WHAT THIS TASK INVOLVES>
The data below should be repeated exactly and in full.

DATASET CONTENT>
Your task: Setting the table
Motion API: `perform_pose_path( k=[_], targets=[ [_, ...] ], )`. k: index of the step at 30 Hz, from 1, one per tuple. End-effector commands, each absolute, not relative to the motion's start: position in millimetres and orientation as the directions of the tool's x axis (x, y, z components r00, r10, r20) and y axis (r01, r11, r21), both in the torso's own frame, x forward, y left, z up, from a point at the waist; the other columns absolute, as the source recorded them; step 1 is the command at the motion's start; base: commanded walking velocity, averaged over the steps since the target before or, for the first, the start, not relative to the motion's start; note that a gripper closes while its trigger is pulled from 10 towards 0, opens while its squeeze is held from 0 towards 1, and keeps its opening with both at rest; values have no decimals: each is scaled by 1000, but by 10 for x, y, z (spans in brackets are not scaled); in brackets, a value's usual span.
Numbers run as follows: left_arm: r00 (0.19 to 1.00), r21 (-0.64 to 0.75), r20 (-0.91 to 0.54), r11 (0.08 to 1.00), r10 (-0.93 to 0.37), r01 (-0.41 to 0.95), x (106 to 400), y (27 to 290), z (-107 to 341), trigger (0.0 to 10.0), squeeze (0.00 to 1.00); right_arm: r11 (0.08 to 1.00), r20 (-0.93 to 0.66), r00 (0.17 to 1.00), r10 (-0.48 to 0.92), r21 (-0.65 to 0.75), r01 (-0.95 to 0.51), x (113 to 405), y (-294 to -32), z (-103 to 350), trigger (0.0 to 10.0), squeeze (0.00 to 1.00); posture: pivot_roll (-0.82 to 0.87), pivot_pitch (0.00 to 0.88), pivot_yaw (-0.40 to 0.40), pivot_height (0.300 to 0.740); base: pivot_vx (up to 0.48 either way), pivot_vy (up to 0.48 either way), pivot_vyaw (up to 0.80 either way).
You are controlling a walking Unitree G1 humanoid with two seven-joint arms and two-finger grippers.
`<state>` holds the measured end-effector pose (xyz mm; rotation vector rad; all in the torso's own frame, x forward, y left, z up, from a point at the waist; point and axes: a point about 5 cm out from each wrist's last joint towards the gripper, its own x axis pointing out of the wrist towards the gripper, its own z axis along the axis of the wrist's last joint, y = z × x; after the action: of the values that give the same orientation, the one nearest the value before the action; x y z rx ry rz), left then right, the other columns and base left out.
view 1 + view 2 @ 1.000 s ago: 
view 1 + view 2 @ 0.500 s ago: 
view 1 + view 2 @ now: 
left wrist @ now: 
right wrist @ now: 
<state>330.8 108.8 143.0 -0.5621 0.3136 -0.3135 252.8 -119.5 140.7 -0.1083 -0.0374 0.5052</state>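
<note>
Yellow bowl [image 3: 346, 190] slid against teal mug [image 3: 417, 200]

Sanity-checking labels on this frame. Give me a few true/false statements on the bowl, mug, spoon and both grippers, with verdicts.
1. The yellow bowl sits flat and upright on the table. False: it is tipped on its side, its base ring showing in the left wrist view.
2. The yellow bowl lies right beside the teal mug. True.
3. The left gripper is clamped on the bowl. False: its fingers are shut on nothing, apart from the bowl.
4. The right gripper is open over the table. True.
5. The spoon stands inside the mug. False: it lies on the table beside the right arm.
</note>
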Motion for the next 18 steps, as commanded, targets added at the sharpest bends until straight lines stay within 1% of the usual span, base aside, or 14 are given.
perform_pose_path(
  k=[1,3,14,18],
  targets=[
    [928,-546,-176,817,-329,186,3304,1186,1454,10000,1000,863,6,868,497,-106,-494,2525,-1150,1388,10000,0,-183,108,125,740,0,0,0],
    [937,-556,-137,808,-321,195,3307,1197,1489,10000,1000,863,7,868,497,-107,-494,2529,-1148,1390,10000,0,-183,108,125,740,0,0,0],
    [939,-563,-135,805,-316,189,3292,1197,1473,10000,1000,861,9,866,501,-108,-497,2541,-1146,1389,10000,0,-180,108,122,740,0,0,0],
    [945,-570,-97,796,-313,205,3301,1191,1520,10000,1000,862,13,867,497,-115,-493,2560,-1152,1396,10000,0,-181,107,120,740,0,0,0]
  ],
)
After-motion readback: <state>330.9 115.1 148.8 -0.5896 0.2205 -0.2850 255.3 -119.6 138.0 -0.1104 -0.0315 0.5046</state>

FINISHED EXERCISE>
Your task: Setting the table
Motion API: `perform_pose_path( k=[_], targets=[ [_, ...] ], )`. k: index of the step at 30 Hz, from 1, one per tuple. End-effector commands, each absolute, not relative to the motion's start: position in millimetres and orientation as the directions of the tool's x axis (x, y, z components r00, r10, r20) and y axis (r01, r11, r21), both in the torso's own frame, x forward, y left, z up, from a point at the waist; the other columns absolute, as the source recorded them; step 1 is the command at the motion's start; base: commanded walking velocity, averaged over the steps since the target before or, for the first, the start, not relative to the motion's start; note that a gripper closes while its trigger is pulled from 10 towards 0, opens while its squeeze is held from 0 towards 1, and keeps its opening with both at rest; values have no decimals: each is scaled by 1000, but by 10 for x, y, z (spans in brackets are not scaled); in brackets, a value's usual span.
Numbers run as follows: left_arm: r00 (0.19 to 1.00), r21 (-0.64 to 0.75), r20 (-0.91 to 0.54), r11 (0.08 to 1.00), r10 (-0.93 to 0.37), r01 (-0.41 to 0.95), x (106 to 400), y (27 to 290), z (-107 to 341), trigger (0.0 to 10.0), squeeze (0.00 to 1.00); right_arm: r11 (0.08 to 1.00), r20 (-0.93 to 0.66), r00 (0.17 to 1.00), r10 (-0.48 to 0.92), r21 (-0.65 to 0.75), r01 (-0.95 to 0.51), x (113 to 405), y (-294 to -32), z (-103 to 350), trigger (0.0 to 10.0), squeeze (0.00 to 1.00); posture: pivot_roll (-0.82 to 0.87), pivot_pitch (0.00 to 0.88), pivot_yaw (-0.40 to 0.40), pivot_height (0.300 to 0.740); base: pivot_vx (up to 0.48 either way), pivot_vy (up to 0.48 either way), pivot_vyaw (up to 0.80 either way).
You are controlling a walking Unitree G1 humanoid with two seven-joint arms and two-finger grippers.
`<state>` holds the measured end-effector pose (xyz mm; rotation vector rad; all in the torso's own frame, x forward, y left, z up, from a point at the waist; point and axes: a point about 5 cm out from each wrist's last joint towards the gripper, its own x axis pointing out of the wrist towards the gripper, its own z axis along the axis of the wrist's last joint, y = z × x; after the action: of the values that give the same orientation, the one nearest the value before the action; x y z rx ry rz), left then right, the other columns and base left out.
view 1 + view 2 @ 1.000 s ago: 
view 1 + view 2 @ 0.500 s ago: 
view 1 + view 2 @ now: 
left wrist @ now: 
right wrist @ now: 
<state>330.8 108.8 143.0 -0.5621 0.3136 -0.3135 252.8 -119.5 140.7 -0.1083 -0.0374 0.5052</state>
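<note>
Yellow bowl [image 3: 346, 190] slid against teal mug [image 3: 417, 200]

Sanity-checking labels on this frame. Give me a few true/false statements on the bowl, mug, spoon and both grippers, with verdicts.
1. The yellow bowl sits flat and upright on the table. False: it is tipped on its side, its base ring showing in the left wrist view.
2. The yellow bowl lies right beside the teal mug. True.
3. The left gripper is clamped on the bowl. False: its fingers are shut on nothing, apart from the bowl.
4. The right gripper is open over the table. True.
5. The spoon stands inside the mug. False: it lies on the table beside the right arm.
</note>
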Motion for the next 18 steps, as commanded, targets added at the sharpest bends until straight lines stay within 1% of the usual span, base aside, or 14 are given.
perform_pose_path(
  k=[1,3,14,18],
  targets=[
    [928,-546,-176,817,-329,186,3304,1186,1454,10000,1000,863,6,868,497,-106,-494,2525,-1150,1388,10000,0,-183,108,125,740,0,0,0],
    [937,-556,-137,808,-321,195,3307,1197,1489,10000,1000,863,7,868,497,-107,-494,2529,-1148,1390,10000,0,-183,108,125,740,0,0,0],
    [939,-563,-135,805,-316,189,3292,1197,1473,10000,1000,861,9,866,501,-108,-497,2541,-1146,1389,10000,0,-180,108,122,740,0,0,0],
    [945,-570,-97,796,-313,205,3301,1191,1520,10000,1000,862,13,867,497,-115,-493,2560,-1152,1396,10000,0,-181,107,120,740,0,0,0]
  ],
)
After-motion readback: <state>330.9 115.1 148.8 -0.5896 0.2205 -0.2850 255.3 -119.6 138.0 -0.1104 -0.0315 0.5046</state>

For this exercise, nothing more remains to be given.